Once again I have to apologise for a Facebook repost (pic below) but there is a postscript which I think justifies a little self plagiarism (can you do that?). Saw the product in the pic. 'Nads' in our local supermarket, apparently it's called 'Veet' elsewhere in the world. Being of an obviously juvenile demeanour I couldn't wait to get home and share the pic.

'Nads' for those times that you want your scrotum
to look like a frigate bird's neck pouch
Jeannette got a bit of a giggle out of it and was explaining to a colleague at work what the gag was. Her workmate cracked up and said - it gets better than that - there is a 'Nads Waxing Salon'  - big sign and everything at the Castle Hill Mall (huge - and I mean REALLY huge Mega Mall about 3 klicks away). Apparently it was originally going to be called Scrote and Ringpiece Waxers, but it turned out that the name was already taken by Australia's premier PPI claims Solicitors...

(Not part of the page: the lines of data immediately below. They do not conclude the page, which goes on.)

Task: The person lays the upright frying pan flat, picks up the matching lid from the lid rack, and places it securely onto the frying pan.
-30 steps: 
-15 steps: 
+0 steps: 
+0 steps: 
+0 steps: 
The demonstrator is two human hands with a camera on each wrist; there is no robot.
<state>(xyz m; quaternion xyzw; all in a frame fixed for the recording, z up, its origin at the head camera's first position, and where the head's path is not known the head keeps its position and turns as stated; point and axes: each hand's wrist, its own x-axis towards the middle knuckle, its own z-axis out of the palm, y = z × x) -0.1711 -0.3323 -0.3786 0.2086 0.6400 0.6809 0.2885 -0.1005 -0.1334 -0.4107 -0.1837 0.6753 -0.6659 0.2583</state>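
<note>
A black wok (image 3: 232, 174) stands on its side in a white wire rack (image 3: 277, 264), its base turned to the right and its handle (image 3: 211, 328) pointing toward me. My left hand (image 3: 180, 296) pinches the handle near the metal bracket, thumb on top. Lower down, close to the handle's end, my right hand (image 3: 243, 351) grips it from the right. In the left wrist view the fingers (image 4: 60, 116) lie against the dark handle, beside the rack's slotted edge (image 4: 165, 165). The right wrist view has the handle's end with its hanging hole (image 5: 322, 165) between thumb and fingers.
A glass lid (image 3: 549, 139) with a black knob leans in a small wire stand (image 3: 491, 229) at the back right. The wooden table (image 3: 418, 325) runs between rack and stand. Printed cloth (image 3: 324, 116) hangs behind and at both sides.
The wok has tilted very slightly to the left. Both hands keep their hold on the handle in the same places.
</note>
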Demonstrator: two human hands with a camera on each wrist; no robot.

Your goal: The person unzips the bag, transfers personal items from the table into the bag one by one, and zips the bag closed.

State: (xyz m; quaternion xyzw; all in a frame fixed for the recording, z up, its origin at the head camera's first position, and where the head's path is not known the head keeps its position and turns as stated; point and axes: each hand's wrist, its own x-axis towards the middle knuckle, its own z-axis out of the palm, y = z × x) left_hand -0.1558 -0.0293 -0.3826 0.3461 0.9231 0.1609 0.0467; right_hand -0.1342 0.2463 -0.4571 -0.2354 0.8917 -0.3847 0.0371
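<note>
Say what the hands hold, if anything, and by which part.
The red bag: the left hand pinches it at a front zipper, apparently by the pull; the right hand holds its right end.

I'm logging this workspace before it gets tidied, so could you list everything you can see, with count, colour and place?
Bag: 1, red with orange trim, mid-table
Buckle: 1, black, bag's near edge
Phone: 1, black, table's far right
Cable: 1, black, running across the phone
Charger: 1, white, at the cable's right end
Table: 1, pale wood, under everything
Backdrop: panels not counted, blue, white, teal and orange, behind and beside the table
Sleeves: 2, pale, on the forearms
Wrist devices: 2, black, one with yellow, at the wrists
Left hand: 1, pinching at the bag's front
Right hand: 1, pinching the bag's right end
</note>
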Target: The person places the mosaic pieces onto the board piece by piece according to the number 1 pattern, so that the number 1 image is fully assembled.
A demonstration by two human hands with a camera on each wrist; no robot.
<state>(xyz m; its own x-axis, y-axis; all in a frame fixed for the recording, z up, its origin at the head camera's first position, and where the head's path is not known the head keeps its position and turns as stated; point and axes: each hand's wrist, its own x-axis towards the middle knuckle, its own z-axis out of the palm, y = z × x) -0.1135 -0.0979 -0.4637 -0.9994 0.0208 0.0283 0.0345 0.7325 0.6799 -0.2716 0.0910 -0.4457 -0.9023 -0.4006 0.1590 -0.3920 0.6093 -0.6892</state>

Another misunderstanding occurred this week, when Jeannette was advised not to worry about smart business attire for an upcoming work occasion and that it was OK to 'Just turn up in your Muff'. Further (and urgent) investigation revealed that this is the Aussie slang for dress down - from mufti, bloody obvious once you know, but for any non-UK readers, 'Muff' in the UK means erm...Lady Garden.

Oh and a thank-you to those of you that persist in perusing this drivel - page viewings/site visits have just passed the 12,000 mark. I know it's not earth shattering in the big scale of the the internet, but I'm fairly chuffed with it considering the biggest previous audiences I've ever had have been at Magistrate's Courts.